Six vertical shafts will be installed at a depth of more than 20-metres, marking the next stage in connecting the six miles of tunnels with the seabed.
Once installed, miners will dig a horizontal connection between the bottom of the shaft and the tunnel. This is the first part of linking the intake and outfall heads with the tunnels. These 5,000-tonne structures were lowered onto the seabed last summer and will circulate water to the two nuclear reactors.
Often used to build offshore wind farms, the platforms’ cranes have a combined lifting capacity of 1,500 tonnes. At 132m, the “Sea Challenger” is longer than a football pitch, and “Neptune” is 60m long.
Each vessel uses its four “legs” to elevate itself above sea level – so it can operate safely without being impacted by waves and currents.
Jonathan Smith, Area Delivery Director, said: “This is one of the final stages of our offshore operations, which will see teams from EDF, Balfour Beatty and New Wave Solutions working together to deliver yet another incredible feat of engineering. The cooling water system is critical to the power station – which will help Britain fight climate change and achieve stronger energy security.”

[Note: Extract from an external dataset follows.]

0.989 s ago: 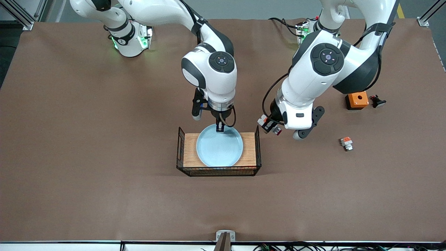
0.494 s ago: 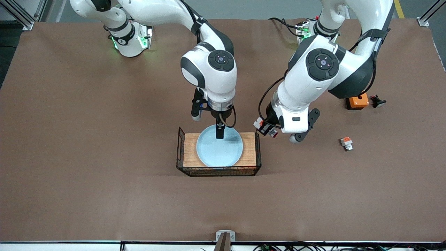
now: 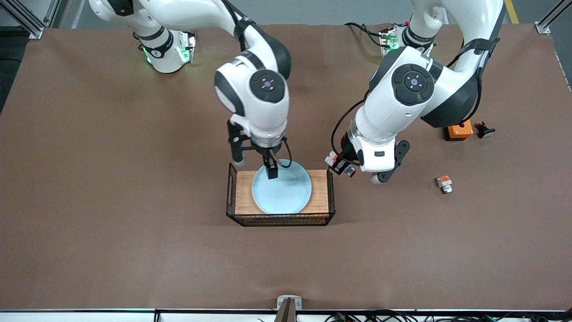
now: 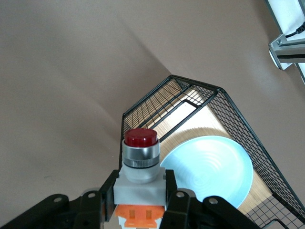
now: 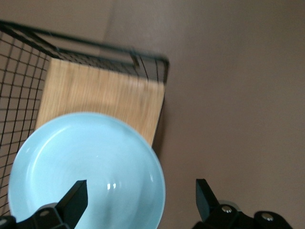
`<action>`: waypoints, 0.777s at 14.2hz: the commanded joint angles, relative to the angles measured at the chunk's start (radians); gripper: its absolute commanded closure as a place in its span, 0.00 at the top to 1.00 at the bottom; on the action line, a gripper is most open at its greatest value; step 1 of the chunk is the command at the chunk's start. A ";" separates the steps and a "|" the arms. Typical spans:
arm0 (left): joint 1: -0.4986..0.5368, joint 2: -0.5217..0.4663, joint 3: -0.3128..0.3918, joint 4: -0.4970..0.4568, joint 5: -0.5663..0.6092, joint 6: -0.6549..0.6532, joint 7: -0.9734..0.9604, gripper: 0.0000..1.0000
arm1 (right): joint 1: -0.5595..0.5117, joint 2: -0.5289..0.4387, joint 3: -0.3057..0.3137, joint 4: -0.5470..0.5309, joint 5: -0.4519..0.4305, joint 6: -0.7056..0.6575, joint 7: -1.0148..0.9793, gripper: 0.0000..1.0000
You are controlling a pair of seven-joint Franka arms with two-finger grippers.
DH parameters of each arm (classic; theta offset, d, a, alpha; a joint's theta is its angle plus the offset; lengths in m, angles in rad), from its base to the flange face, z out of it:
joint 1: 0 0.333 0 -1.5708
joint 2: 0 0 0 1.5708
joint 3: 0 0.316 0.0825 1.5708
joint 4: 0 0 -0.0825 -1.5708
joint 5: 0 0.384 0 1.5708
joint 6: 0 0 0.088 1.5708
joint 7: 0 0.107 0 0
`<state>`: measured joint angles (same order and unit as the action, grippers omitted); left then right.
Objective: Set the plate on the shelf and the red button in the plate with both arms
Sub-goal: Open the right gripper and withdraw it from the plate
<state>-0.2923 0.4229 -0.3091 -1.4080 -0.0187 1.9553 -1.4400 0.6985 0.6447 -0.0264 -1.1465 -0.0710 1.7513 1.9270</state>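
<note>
The pale blue plate [image 3: 281,188] lies flat on the wooden board inside the black wire basket [image 3: 280,220]. My right gripper [image 3: 271,171] hangs open and empty over the plate's rim on the side toward the robots' bases. In the right wrist view the plate [image 5: 86,167] lies partly between the spread fingers [image 5: 76,196] of my right gripper [image 5: 140,198]. My left gripper [image 3: 340,164] is shut on the red button [image 3: 338,162], in the air just outside the basket's end wall toward the left arm's end of the table. In the left wrist view my left gripper [image 4: 140,200] grips the red button [image 4: 140,157] by its white body, red cap pointing at the basket [image 4: 143,110] and plate [image 4: 209,169].
An orange box [image 3: 458,129] and a small black part [image 3: 484,129] lie toward the left arm's end of the table. An orange-and-white block [image 3: 444,183] lies nearer to the front camera than them. The basket has tall mesh end walls.
My right gripper has shifted off the plate's rim toward the right arm's end of the table, empty. My left gripper brought the red button closer to the basket, then held still.
</note>
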 commanded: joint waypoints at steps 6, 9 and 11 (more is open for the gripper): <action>-0.050 0.046 0.013 0.072 0.005 0.030 -0.143 0.31 | -0.282 -0.183 0.011 -0.004 0.109 -0.292 -0.824 1.00; -0.077 0.077 0.015 0.113 0.008 0.037 -0.261 0.31 | -0.394 -0.226 0.002 -0.010 0.106 -0.340 -1.180 1.00; -0.093 0.088 0.016 0.119 0.011 0.063 -0.339 0.31 | -0.482 -0.243 0.002 -0.015 0.105 -0.363 -1.357 1.00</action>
<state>-0.3554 0.4814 -0.3065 -1.3354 -0.0186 2.0044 -1.7030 0.2861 0.4353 -0.0381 -1.1341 0.0210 1.4025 0.7206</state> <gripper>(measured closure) 0.577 0.000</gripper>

Roger Frost, Balfour Beatty Project Director, said: “The arrival of Neptune and Sea Challenger marks another significant step forward in the successful delivery of the first new nuclear power station in the UK for over 20 years.
“We now look forward to utilising our unique capability and unrivalled expertise to continue with the linking up of the six miles of tunnels which are buried below the Bristol Channel – this is another important chapter in the offshore works required for Hinkley Point C’s critical water-cooling system.”
Work to install the shafts will continue into the Autumn.